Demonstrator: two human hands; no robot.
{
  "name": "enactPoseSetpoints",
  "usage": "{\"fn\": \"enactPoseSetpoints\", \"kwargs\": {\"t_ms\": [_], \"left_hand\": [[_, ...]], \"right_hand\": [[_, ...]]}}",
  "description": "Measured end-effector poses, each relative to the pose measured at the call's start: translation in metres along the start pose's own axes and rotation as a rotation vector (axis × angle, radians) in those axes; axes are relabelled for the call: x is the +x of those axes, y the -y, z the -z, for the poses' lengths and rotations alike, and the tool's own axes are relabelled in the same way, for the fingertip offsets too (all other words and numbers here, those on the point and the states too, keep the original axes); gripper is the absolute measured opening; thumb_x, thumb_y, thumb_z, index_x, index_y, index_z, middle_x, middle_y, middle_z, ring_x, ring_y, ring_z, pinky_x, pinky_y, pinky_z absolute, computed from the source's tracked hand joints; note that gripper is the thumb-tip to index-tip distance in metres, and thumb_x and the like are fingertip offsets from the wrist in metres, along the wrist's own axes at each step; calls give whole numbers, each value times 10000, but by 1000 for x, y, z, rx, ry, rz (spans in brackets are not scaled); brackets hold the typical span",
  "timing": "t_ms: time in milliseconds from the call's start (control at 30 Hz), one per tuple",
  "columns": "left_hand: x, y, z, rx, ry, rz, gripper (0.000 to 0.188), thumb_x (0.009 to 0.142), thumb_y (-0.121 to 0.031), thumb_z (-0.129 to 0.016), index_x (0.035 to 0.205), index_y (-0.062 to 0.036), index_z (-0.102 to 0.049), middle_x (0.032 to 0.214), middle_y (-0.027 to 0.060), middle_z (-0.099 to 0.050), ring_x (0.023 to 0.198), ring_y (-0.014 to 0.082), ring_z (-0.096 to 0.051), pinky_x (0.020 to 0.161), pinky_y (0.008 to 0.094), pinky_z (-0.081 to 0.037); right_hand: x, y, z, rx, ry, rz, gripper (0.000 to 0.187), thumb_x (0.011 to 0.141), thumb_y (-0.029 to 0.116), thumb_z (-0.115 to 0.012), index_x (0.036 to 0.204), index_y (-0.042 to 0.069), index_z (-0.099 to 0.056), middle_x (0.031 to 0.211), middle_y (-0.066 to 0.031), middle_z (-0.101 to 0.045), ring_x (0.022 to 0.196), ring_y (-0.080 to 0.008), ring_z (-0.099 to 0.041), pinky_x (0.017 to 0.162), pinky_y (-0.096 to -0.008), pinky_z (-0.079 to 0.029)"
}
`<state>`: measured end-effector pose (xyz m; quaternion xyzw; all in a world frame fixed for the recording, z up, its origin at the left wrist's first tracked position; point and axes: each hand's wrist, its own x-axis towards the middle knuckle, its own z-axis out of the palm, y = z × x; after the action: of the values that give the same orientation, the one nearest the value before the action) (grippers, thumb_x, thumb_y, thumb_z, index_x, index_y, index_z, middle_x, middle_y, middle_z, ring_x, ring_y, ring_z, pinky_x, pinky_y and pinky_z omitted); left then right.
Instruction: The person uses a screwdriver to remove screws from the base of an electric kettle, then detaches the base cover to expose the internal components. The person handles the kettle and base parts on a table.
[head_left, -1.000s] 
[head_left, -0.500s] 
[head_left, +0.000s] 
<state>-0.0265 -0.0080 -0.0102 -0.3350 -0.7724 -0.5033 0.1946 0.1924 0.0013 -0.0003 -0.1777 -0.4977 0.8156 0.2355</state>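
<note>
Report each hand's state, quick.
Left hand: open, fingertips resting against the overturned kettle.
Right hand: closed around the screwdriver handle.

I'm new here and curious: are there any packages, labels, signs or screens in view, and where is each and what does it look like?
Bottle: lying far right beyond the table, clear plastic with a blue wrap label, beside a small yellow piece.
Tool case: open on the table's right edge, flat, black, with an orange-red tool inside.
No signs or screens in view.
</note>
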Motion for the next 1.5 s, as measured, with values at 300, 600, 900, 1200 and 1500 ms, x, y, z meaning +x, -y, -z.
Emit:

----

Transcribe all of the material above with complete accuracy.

Demonstrator: two human hands; no robot.
{
  "name": "enactPoseSetpoints",
  "usage": "{\"fn\": \"enactPoseSetpoints\", \"kwargs\": {\"t_ms\": [_], \"left_hand\": [[_, ...]], \"right_hand\": [[_, ...]]}}",
  "description": "Measured end-effector poses, each relative to the pose measured at the call's start: translation in metres along the start pose's own axes and rotation as a rotation vector (axis × angle, radians) in those axes; axes are relabelled for the call: x is the +x of those axes, y the -y, z the -z, for the poses' lengths and rotations alike, and the tool's own axes are relabelled in the same way, for the fingertip offsets too (all other words and numbers here, those on the point and the states too, keep the original axes); gripper is the absolute measured opening; thumb_x, thumb_y, thumb_z, index_x, index_y, index_z, middle_x, middle_y, middle_z, ring_x, ring_y, ring_z, pinky_x, pinky_y, pinky_z absolute, computed from the source's tracked hand joints; note that gripper is the thumb-tip to index-tip distance in metres, and thumb_x and the like are fingertip offsets from the wrist in metres, along the wrist's own axes at each step; calls give whole numbers, each value times 10000, but by 1000 for x, y, z, rx, ry, rz (spans in brackets are not scaled); brackets hold the typical span",
  "timing": "t_ms: time in milliseconds from the call's start (control at 30 Hz), one per tuple",
  "columns": "left_hand: x, y, z, rx, ry, rz, gripper (0.000 to 0.188), thumb_x (0.009 to 0.142), thumb_y (-0.121 to 0.031), thumb_z (-0.129 to 0.016), index_x (0.035 to 0.205), index_y (-0.062 to 0.036), index_z (-0.102 to 0.049), middle_x (0.032 to 0.214), middle_y (-0.027 to 0.060), middle_z (-0.099 to 0.050), ring_x (0.023 to 0.198), ring_y (-0.014 to 0.082), ring_z (-0.096 to 0.051), pinky_x (0.020 to 0.161), pinky_y (0.008 to 0.094), pinky_z (-0.081 to 0.037); right_hand: x, y, z, rx, ry, rz, gripper (0.000 to 0.187), thumb_x (0.011 to 0.141), thumb_y (-0.029 to 0.116), thumb_z (-0.115 to 0.012), index_x (0.036 to 0.204), index_y (-0.042 to 0.069), index_z (-0.099 to 0.056), middle_x (0.031 to 0.211), middle_y (-0.066 to 0.031), middle_z (-0.101 to 0.045), ring_x (0.022 to 0.196), ring_y (-0.080 to 0.008), ring_z (-0.099 to 0.041), pinky_x (0.017 to 0.162), pinky_y (-0.096 to -0.008), pinky_z (-0.079 to 0.029)"
}
`<state>`: measured end-effector pose (xyz m; quaternion xyzw; all in a world frame fixed for the recording, z up, its origin at the left wrist's first tracked position; point and axes: each hand's wrist, its own x-axis towards the middle knuckle, its own z-axis out of the palm, y = z × x; after the action: of the values that give the same orientation, the one nearest the value before the action) (grippers, thumb_x, thumb_y, thumb_z, index_x, index_y, index_z, middle_x, middle_y, middle_z, ring_x, ring_y, ring_z, pinky_x, pinky_y and pinky_z omitted); left then right.
Instruction: The person uses a screwdriver to remove screws from the base of an electric kettle, then detaches the base cover to expose the internal components. The person handles the kettle and base parts on a table.
[head_left, -1.000s] 
[head_left, -0.500s] 
[head_left, +0.000s] 
<state>-0.0265 -0.0080 -0.0102 -0.3350 -0.7724 -0.5033 0.1946 0.1924 0.0013 -0.0003 -0.1777 -0.4977 0.8156 0.2355</state>
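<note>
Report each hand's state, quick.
Left hand: open, fingertips resting against the overturned kettle.
Right hand: closed around the screwdriver handle.

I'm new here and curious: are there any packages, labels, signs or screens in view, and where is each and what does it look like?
Bottle: lying far right beyond the table, clear plastic with a blue wrap label, beside a small yellow piece.
Tool case: open on the table's right edge, flat, black, with an orange-red tool inside.
No signs or screens in view.
</note>
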Motion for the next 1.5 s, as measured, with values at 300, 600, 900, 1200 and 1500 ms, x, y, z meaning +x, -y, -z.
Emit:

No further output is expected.